◆ **Task description**
State only the count of lines in the listing below that hold "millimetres".

◆ **Given data**
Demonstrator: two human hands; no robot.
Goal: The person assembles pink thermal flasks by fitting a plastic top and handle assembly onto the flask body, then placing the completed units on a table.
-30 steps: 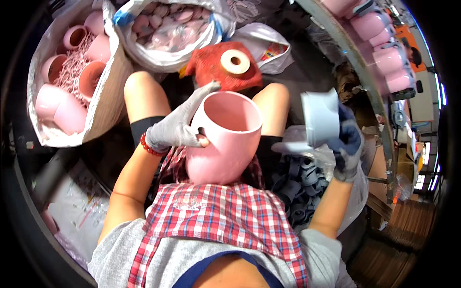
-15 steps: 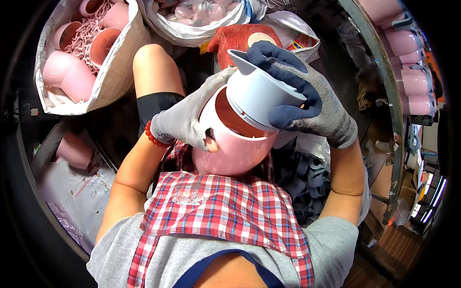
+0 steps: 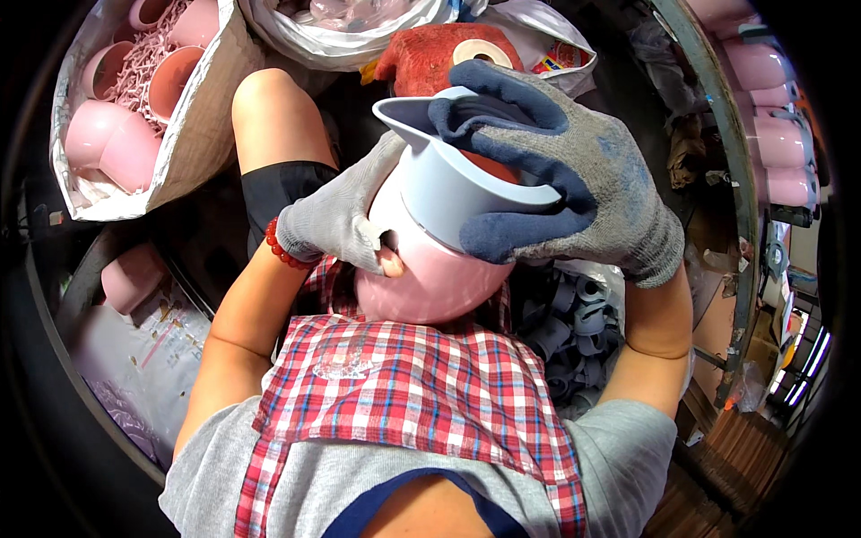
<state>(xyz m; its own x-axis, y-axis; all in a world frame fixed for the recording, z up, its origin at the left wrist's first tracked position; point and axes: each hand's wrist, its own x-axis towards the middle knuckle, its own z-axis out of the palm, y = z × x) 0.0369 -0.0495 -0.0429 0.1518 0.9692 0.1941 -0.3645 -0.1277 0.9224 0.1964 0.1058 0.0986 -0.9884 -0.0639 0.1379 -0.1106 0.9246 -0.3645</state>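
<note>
A pink rounded jug body [image 3: 430,285] rests in my lap against the checked apron. My left hand [image 3: 345,211], in a grey glove torn at the thumb, grips its left side. On the body's mouth sits a pale blue-grey spout collar [image 3: 457,197], its pouring lip pointing to the far left. My right hand [image 3: 565,170], in a grey and navy glove, is closed round the collar, with fingers over its far rim and the thumb on its near side. The right part of the seam is hidden behind that thumb.
A white woven sack [image 3: 193,148] at the far left holds several pink bodies and shavings. Dark grey parts [image 3: 578,327] fill a bag by my right forearm. A red cloth-like bundle [image 3: 430,58] lies ahead. Finished-looking pink jugs [image 3: 778,142] line a rack at right.
The spout collar, tilted above the open pink body before, has come down onto its mouth and now sits more level. My right hand moved with it; my left keeps its hold.
</note>
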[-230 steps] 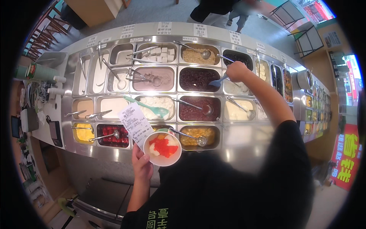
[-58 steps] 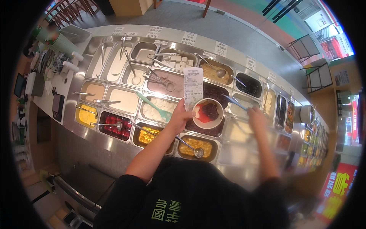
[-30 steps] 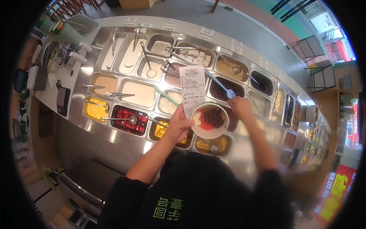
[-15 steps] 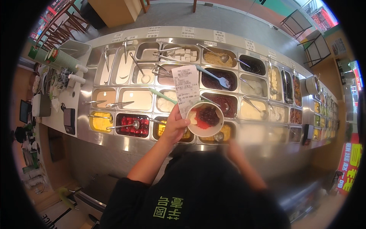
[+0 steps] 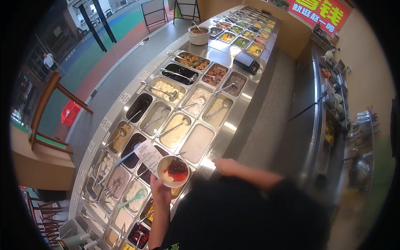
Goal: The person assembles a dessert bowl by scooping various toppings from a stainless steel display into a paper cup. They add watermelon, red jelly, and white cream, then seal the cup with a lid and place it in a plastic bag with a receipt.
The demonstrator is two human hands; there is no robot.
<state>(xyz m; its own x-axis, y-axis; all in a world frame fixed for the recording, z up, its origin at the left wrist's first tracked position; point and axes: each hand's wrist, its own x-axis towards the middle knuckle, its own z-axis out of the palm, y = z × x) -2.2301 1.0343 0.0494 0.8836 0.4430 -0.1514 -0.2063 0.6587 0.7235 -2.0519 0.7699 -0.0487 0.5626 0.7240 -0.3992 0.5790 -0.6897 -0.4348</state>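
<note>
My left hand (image 5: pixel 160 192) is closed around a white paper bowl (image 5: pixel 171 183) and pinches a printed receipt (image 5: pixel 147 156) against its side. Dark red beans (image 5: pixel 178 167), bright red pieces (image 5: pixel 179 177) and some pale yellow food lie in the bowl. It is held above the metal trays of toppings. My right hand (image 5: pixel 227 167), blurred, hovers by the steel counter edge, apart from the bowl, near a tray of whitish liquid (image 5: pixel 198 143). Its fingers are too smeared to read. A tray of cream-coloured food with a ladle (image 5: pixel 183 122) lies farther along.
Several topping trays with spoons run along the counter. A black scale (image 5: pixel 246 62) sits near its right edge, across from a white pot (image 5: pixel 199 36) with a ladle. Green-handled spatula (image 5: pixel 140 194) rests in a tray at left. A dark-fronted unit (image 5: pixel 303 98) stands across the aisle.
My view has swung right along the counter. My left hand still holds the bowl and receipt, now over trays farther right. My right hand remains empty-looking and blurred near the counter edge.
</note>
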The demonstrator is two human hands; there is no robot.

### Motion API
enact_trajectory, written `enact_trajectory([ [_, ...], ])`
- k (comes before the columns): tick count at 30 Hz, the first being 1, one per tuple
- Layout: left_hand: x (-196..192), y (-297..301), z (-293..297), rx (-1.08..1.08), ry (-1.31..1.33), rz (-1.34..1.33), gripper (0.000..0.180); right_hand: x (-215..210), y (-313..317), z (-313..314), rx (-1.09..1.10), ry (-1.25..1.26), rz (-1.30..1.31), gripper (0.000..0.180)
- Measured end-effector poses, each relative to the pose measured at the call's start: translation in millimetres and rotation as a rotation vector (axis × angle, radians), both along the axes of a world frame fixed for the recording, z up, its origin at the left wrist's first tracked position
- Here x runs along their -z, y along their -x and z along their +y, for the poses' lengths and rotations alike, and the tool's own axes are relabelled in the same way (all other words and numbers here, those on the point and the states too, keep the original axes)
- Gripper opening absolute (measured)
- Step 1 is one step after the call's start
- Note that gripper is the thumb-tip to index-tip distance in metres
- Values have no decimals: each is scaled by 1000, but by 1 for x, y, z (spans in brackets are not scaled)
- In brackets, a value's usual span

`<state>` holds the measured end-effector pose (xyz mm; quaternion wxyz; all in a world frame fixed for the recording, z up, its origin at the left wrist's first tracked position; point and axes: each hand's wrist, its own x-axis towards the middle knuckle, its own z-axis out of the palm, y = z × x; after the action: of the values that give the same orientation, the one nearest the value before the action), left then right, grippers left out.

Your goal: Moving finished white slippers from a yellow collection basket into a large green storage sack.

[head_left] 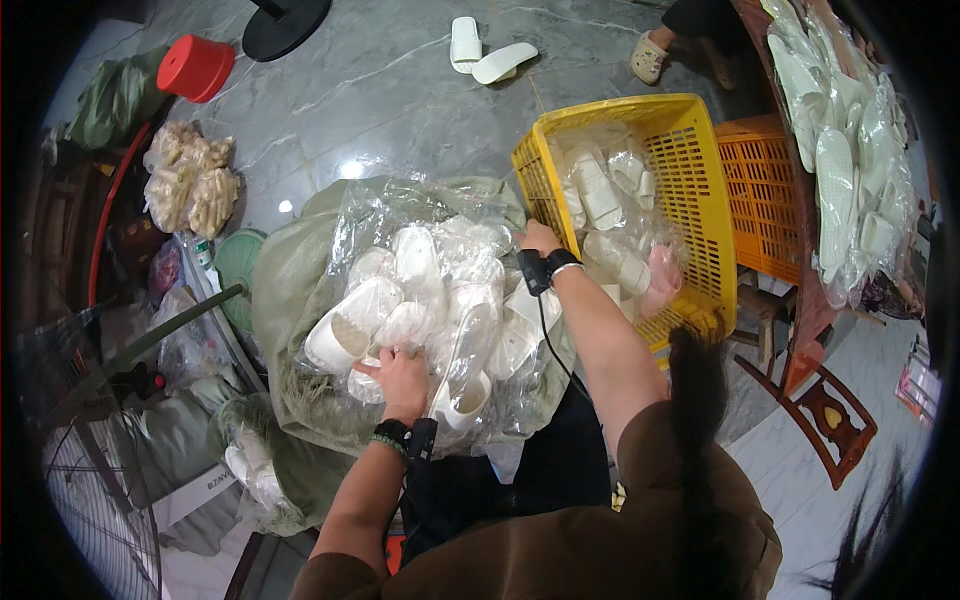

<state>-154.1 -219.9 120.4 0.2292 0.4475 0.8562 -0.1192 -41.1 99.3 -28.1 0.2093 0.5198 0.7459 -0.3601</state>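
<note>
An open green woven sack (290, 270) lies in front of me, full of white slippers (415, 255) in clear plastic bags. My left hand (398, 385) rests on the bagged slippers near the sack's front, thumb and fingers apart. My right hand (541, 240) is between the sack's right rim and the near-left wall of a yellow plastic crate (700, 165). Its fingers look curled, and what they grip is hidden. More bagged white slippers (597, 190) and a pink one (661, 278) lie in the crate.
A loose pair of white slippers (466, 45) lies on the grey tiled floor. Orange crate (760, 175) and a table edge with bagged slippers (833, 185) stand right. At left are a red bucket (195, 68), a green pole (170, 325) and a fan (95, 500). Another person's foot (649, 58) shows.
</note>
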Motion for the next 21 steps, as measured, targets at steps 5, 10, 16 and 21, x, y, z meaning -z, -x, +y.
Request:
enact_trajectory([
  [5,-7,1,0,-17,-76,5,17,-116,-15,27,570,-3,621,36],
  [10,-4,7,-2,-57,-206,29,20,-285,-7,32,549,154,1057,18],
  [16,37,38,41,-48,-483,-83,28,-345,26,33,-1,-579,856,14],
  [21,73,55,111,222,-173,55,18,-314,27,57,-123,-865,610,11],
])
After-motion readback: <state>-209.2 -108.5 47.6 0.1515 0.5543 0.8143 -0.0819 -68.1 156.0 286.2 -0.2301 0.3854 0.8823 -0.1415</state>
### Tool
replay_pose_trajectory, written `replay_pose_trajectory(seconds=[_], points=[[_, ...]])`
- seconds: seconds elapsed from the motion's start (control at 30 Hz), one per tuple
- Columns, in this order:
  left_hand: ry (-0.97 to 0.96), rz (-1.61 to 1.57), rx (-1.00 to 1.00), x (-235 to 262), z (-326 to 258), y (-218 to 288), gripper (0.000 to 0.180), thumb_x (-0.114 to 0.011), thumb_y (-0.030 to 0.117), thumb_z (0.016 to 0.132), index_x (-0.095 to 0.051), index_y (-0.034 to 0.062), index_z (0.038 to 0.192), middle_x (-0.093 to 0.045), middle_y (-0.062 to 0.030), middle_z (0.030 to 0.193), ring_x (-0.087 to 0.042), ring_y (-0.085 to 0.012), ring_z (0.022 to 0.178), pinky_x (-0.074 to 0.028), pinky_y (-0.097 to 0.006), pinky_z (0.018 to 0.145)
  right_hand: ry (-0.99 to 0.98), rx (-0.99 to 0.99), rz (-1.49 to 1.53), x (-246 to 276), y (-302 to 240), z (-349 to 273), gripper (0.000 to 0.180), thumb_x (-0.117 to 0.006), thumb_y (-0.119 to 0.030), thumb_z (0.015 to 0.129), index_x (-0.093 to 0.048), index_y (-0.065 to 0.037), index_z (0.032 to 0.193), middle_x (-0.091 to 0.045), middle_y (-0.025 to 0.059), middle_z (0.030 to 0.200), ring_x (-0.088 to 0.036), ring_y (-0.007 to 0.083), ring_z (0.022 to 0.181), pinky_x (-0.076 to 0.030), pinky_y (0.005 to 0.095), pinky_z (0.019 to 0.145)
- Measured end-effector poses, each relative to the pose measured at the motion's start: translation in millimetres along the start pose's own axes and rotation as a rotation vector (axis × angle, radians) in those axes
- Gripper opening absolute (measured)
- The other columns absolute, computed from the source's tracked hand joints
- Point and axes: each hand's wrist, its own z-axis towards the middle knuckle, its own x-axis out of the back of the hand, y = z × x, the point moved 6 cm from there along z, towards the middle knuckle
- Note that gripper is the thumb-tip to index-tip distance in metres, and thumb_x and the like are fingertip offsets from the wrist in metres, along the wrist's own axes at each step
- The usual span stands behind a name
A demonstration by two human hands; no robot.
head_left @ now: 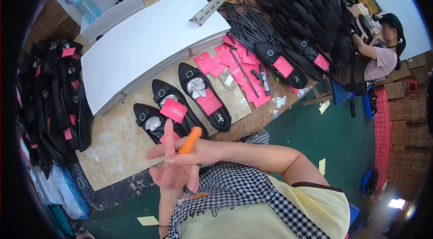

◆ **Finished exercise**
2